PDF格式学习笔记下载(Academia.edu)
第9章课程讲义下载(PDF)

Summary

  • Ill-conditional system

    • A system of equations is considered to be ill-conditioned if a small change in the coefficient matrix or a small change in the right hand side results in a large change in the solution vector.
    • For example, the following system $$\begin{bmatrix} 1& 2\\ 2& 3.999\end{bmatrix}\begin{bmatrix}x\\ y\end{bmatrix} = \begin{bmatrix}4\\ 7.999\end{bmatrix}$$ The solution is $$\begin{bmatrix}x\\ y\end{bmatrix} = \begin{bmatrix} 1& 2\\ 2& 3.999\end{bmatrix} ^{-1}\cdot\begin{bmatrix}4\\ 7.999\end{bmatrix} = \begin{bmatrix}2\\ 1\end{bmatrix}$$ Make a small change in the right hand side vector of the equations $$\begin{bmatrix} 1& 2\\ 2& 3.999\end{bmatrix}\begin{bmatrix}x\\ y\end{bmatrix} = \begin{bmatrix}4.001\\ 7.998\end{bmatrix}$$ gives $$\begin{bmatrix}x\\ y\end{bmatrix} = \begin{bmatrix} 1& 2\\ 2& 3.999\end{bmatrix} ^{-1}\cdot\begin{bmatrix}4.001\\ 7.998\end{bmatrix} = \begin{bmatrix}-3.999\\ 4.000\end{bmatrix}$$ Make a small change in the coefficient matrix of the equations $$\begin{bmatrix} 1.001& 2.001\\ 2.001& 3.998 \end{bmatrix} \begin{bmatrix}x\\ y\end{bmatrix} = \begin{bmatrix}4\\ 7.999\end{bmatrix}$$ gives $$\begin{bmatrix}x\\ y\end{bmatrix} = \begin{bmatrix} 1.001& 2.001\\ 2.001& 3.998\end{bmatrix} ^{-1}\cdot\begin{bmatrix}4\\ 7.999\end{bmatrix} = \begin{bmatrix} 6.989016\\ -1.497254\end{bmatrix}$$ We can see that a small change in the coefficient matrix or the right hand side resulted in a large change in the solution vector.

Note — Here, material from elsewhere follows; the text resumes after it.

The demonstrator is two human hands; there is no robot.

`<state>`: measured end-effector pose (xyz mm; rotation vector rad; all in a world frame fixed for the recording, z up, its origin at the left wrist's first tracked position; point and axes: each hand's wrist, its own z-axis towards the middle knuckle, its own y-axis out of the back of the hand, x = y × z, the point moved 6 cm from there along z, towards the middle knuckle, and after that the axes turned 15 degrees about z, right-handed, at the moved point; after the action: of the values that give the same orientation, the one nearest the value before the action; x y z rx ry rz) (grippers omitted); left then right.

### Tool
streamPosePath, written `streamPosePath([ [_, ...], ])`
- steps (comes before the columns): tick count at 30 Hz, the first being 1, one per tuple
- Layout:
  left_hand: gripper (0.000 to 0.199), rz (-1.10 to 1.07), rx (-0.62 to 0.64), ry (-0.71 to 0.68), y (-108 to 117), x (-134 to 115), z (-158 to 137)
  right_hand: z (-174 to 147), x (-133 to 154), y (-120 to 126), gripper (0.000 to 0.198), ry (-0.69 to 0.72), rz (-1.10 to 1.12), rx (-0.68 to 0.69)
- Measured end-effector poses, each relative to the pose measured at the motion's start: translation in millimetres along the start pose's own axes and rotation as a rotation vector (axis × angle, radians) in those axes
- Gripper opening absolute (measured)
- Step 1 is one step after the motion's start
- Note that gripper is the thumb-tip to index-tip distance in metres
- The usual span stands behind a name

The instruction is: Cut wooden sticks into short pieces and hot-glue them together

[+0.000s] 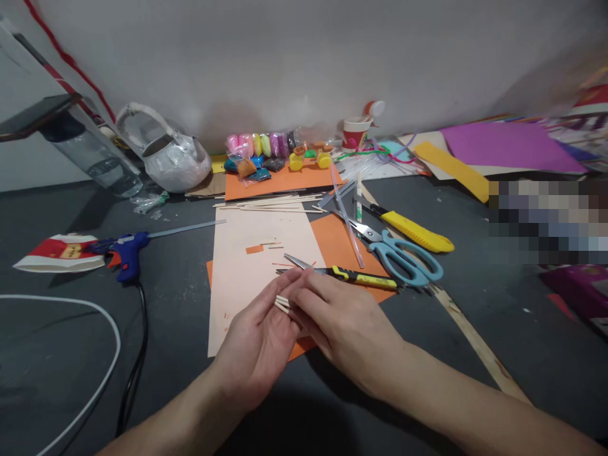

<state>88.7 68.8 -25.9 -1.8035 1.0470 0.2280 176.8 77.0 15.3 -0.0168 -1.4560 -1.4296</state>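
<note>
My left hand [259, 345] is cupped, palm up, with its thumb and fingers curled about a few short, pale wooden sticks [282, 304]. My right hand [346, 313] lies over it, its fingertips closed around the other end of the sticks, so that end is hidden. A pointed metal tip [297, 261] shows just beyond my fingers; what it belongs to cannot be made out. Below the hands is a pale sheet of paper [256, 278] on an orange sheet [327, 234]. A slim yellow-and-black cutter [365, 277] lies just past my right hand.
Blue-handled scissors [403, 256] and a yellow utility knife [418, 233] lie to the right. A blue glue gun [129, 253] with a black cord is at left. Long thin sticks [270, 204], bagged coloured clay [261, 145] and a white kettle-shaped pot [173, 158] stand behind.
</note>
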Motion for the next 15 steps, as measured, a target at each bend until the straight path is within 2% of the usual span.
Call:
streamPosePath([
  [4, 0.036, 0.023, 0.068, 0.007, -2.8, 1.0, -0.9, -0.8, 1.4, 3.6, 0.014, 0.083, 0.004, -0.02],
  [8, 0.039, 0.059, 0.028, 0.008, 3.6, -3.6, -2.2, -1.3, 1.1, 16.0, 0.017, 0.134, -0.084, -0.039],
  [12, 0.026, 0.417, 0.016, -0.08, 13.0, -14.0, -4.7, -1.5, 0.8, 25.4, 0.024, 0.182, -0.181, 0.04],
  [15, 0.03, 0.678, 0.084, -0.057, 17.7, -12.9, -6.2, -1.7, 1.4, 28.0, 0.027, 0.233, -0.227, 0.085],
])
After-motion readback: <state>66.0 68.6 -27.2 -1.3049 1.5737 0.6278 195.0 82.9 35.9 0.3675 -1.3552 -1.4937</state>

  • Well-conditional system
    • A system of equations is considered to be well-conditioned if a small change in the coefficient matrix of a small change in the right hand side results in a small change in the solution vector.

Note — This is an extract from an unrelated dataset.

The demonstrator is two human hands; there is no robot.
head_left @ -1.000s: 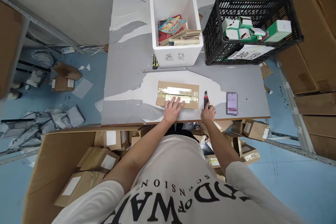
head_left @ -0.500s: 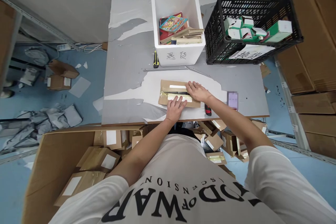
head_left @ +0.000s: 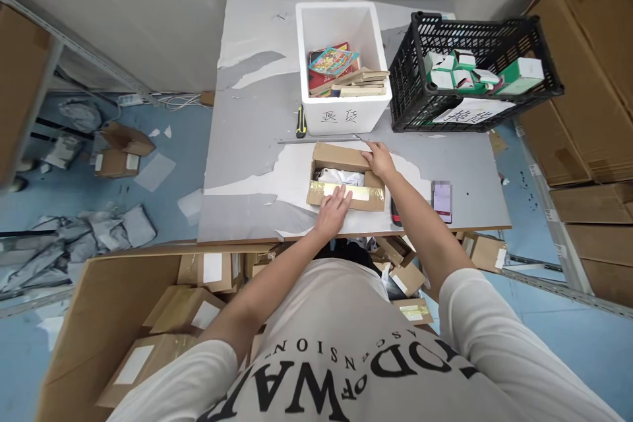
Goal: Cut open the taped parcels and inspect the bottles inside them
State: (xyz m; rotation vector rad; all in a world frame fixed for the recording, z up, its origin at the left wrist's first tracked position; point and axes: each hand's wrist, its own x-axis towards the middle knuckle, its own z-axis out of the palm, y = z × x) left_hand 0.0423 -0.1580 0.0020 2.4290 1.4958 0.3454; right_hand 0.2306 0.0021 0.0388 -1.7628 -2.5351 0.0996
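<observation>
A hand could pass over the table (head_left: 247, 161) left of the open carton (head_left: 339, 155); farther back, the white foam box (head_left: 364, 120) and black crate (head_left: 409, 105) block the way.

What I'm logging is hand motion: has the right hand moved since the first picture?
Yes: the right hand moved forward, nearer the white bin.

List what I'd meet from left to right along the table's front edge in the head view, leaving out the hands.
Open cardboard box → red-and-black cutter → phone.
</observation>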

    • For example, the following system $$\begin{bmatrix} 1& 2\\ 2& 3\end{bmatrix}\begin{bmatrix}x\\ y\end{bmatrix} = \begin{bmatrix}4\\ 7\end{bmatrix}$$ The solution is $$\begin{bmatrix}x\\ y\end{bmatrix} = \begin{bmatrix} 1& 2\\ 2& 3\end{bmatrix} ^{-1}\cdot\begin{bmatrix}4\\ 7\end{bmatrix} = \begin{bmatrix}2\\ 1\end{bmatrix}$$ Make a small change in the right hand side vector of the equations $$\begin{bmatrix} 1& 2\\ 2& 3\end{bmatrix} \begin{bmatrix}x\\ y\end{bmatrix} = \begin{bmatrix}4.001\\ 7.001\end{bmatrix}$$ gives $$\begin{bmatrix}x\\ y\end{bmatrix} = \begin{bmatrix} 1& 2\\ 2& 3\end{bmatrix} ^{-1} \cdot \begin{bmatrix} 4.001\\ 7.001\end{bmatrix} = \begin{bmatrix}1.999\\ 1.001\end{bmatrix}$$ Make a small change in the coefficient matrix of the equations $$\begin{bmatrix} 1.001& 2.001\\ 2.001& 3.001 \end{bmatrix} \begin{bmatrix}x\\ y\end{bmatrix} = \begin{bmatrix}4\\ 7\end{bmatrix}$$ gives $$\begin{bmatrix}x\\ y\end{bmatrix} = \begin{bmatrix} 1.001& 2.001\\ 2.001& 3.001\end{bmatrix} ^{-1}\cdot\begin{bmatrix}4\\ 7\end{bmatrix} = \begin{bmatrix} 2.003\\ 0.997\end{bmatrix}$$ We can see that a small change in the coefficient matrix or the right hand side resulted in a small change in the solution vector.
  • Norm
    • Just like the determinant, the norm of a matrix is a simple unique scalar number. For a $m\times n$ matrix $[A]$, the row sum norm of $[A]$ is defined as $$\|A\|_{\infty}=\max_{1\leq i\leq m}\sum_{j=1}^{n}|a_{ij}|$$ that is, find the sum of the absolute value of the elements pf each row of the matrix $[A]$. The maximum out of the $m$ such values is the row sum norm if the matrix $[A]$.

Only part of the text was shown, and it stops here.